La capacidad bélica de El Cid era
reconocida y temida por todos. Eso lo llevó a tener un pequeño territorio
propio y soberano en lo que hoy es Valencia.
Sirvió al rey de León y Castilla Alfonso
VI, y éste le pagó mal, expulsándole de sus reinos. La fuerza de El Cid pudo
haber vencido a ese rey; sin embargo, su lealtad le hizo aceptar la
determinación real.
Por eso cuando iba en retirada la gente
decía: "Que buen vasallo, si hubiere buen señore".
El pueblo admiraba a El Cid.
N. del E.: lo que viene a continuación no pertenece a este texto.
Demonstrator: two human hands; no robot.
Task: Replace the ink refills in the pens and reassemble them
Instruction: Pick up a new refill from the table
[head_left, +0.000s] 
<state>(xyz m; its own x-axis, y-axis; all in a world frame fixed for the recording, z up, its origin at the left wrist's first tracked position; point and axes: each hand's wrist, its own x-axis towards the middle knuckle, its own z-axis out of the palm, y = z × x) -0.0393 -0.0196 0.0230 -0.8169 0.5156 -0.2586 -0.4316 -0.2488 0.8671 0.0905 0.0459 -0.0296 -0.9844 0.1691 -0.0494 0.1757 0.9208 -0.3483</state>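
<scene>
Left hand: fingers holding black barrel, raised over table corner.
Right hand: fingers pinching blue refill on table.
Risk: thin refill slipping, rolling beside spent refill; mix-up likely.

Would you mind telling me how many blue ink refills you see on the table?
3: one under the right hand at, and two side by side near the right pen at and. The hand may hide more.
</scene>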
La crítica
popular era severa contra el rey Alfonso VI.
Estuvo también al servicio del rey
musulmán de Zaragoza, Al Muqtadir, quien le puso el sobrenombre de
"sayyid", palabra que en árabe significa "señor".
Sus hijas, Doña Elvira y Doña Sol,
sufrieron la afrenta de un primer matrimonio con nobles cobardes y
pelafustanes; pero, al final, lograron buen matrimonio con aristócratas de
Navarra y Barcelona.
Ilusión y realidad, El Cid es el
arquetipo del Hombre de la Edad Media.